Extract, unchanged, each line of the listing below from its first line through the line that contains "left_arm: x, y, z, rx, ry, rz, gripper", inclusive, and nothing else.

═══ RECORDS SHOWN

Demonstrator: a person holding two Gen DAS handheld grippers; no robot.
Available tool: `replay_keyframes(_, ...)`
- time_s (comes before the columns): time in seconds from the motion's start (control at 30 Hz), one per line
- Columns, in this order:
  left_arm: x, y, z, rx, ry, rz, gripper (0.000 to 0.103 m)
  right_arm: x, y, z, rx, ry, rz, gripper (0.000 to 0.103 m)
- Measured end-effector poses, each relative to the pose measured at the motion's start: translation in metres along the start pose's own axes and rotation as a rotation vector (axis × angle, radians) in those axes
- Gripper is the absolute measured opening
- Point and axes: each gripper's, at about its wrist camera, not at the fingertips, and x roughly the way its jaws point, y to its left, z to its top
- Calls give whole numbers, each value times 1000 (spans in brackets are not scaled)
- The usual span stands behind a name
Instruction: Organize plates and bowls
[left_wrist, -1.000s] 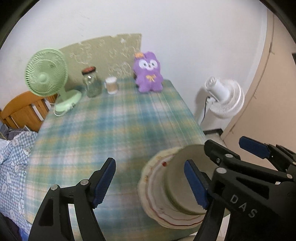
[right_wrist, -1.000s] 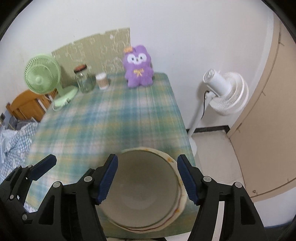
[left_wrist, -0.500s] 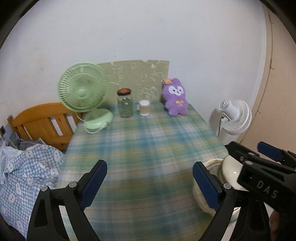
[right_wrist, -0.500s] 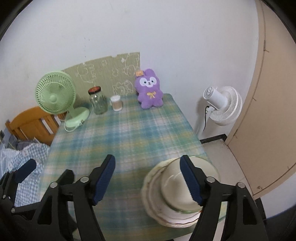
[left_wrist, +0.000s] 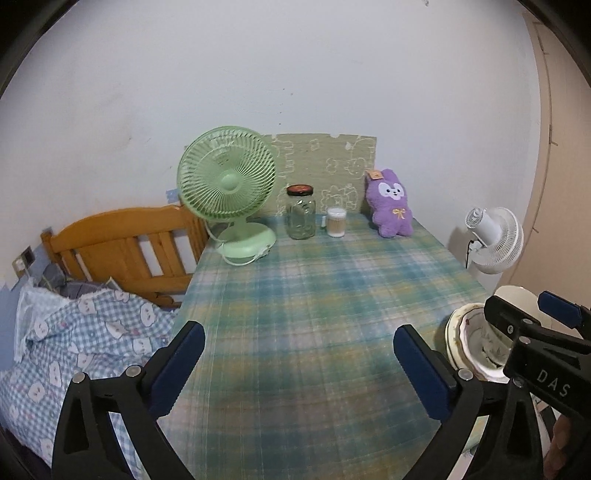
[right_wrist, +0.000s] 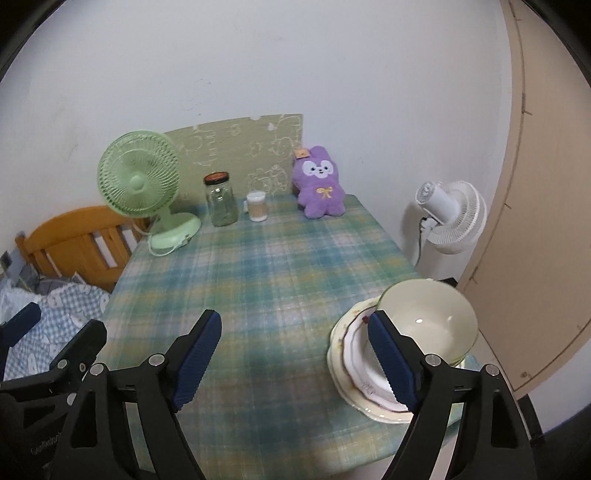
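From the left wrist camera, the left tongs stand spread wide and are opening further, with nothing between the blue pads but the plaid-clothed surface. At the right edge, near the front corner of the surface, the stack of plates shows partly behind the black frame of the right tongs. At the far end stand a green desk fan, a glass jar with a dark lid, a small container of cotton swabs and a purple plush toy. A wooden bed frame and blue checked bedding lie to the left; a white floor fan stands to the right.

From the right wrist camera, the right tongs are also spread and opening, pinching nothing. The cream bowl sits upright on the stack of plates at the near right corner of the surface. The right pad lies in front of the bowl's left side; whether it touches I cannot tell. The left tongs' frame shows at the lower left.
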Motion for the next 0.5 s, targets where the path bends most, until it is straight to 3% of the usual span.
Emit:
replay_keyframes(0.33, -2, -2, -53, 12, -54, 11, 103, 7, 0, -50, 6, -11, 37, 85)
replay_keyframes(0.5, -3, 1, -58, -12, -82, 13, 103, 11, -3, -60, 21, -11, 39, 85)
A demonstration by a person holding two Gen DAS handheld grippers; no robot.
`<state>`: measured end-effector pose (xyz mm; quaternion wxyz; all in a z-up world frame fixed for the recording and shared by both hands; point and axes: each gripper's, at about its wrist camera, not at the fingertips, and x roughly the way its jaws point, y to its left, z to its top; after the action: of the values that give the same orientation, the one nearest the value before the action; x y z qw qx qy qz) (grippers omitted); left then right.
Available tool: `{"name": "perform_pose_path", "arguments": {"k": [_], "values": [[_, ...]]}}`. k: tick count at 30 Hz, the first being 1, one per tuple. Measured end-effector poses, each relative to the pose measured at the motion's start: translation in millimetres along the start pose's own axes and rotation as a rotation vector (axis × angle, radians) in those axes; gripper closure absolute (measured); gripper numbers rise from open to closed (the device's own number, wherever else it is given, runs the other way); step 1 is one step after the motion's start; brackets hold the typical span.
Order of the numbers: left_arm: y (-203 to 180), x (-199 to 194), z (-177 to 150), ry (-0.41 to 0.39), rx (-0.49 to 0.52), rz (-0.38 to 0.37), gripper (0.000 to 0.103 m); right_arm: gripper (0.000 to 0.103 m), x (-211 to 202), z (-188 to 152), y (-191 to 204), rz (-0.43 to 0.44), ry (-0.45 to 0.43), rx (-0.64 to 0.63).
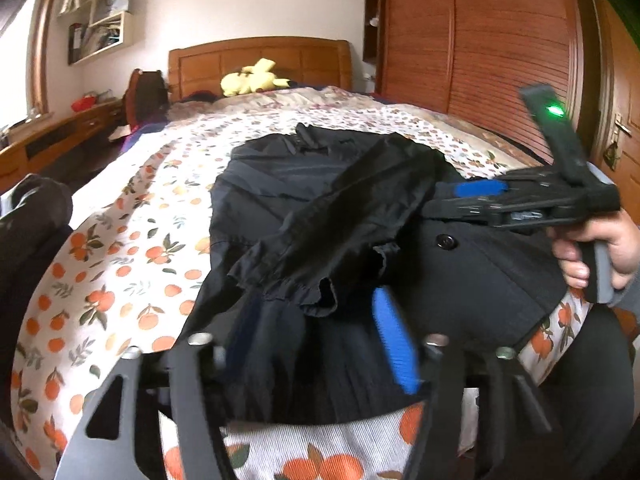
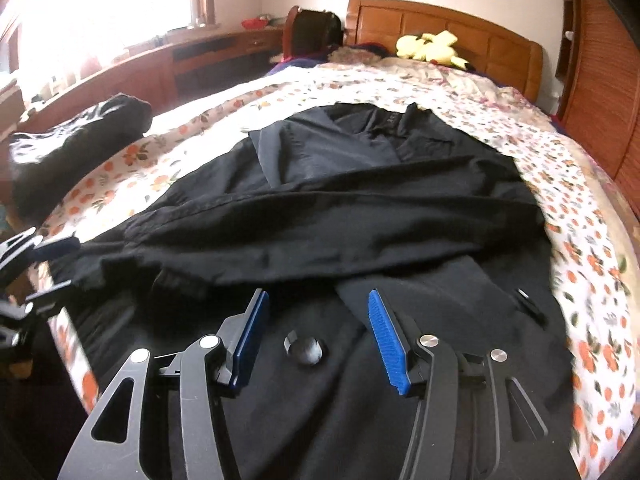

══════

• ANSWER SPACE:
Demonstrator: a person holding two Gen DAS handheld grippers; no robot.
Available tool: `replay_keyframes(_, ...)`
- time_s (comes before the columns): time in seconds from the motion's start (control at 30 Hz), one per line
- Columns, in this order:
  left_arm: x, y, z, rx, ry, rz, gripper (0.000 to 0.103 m)

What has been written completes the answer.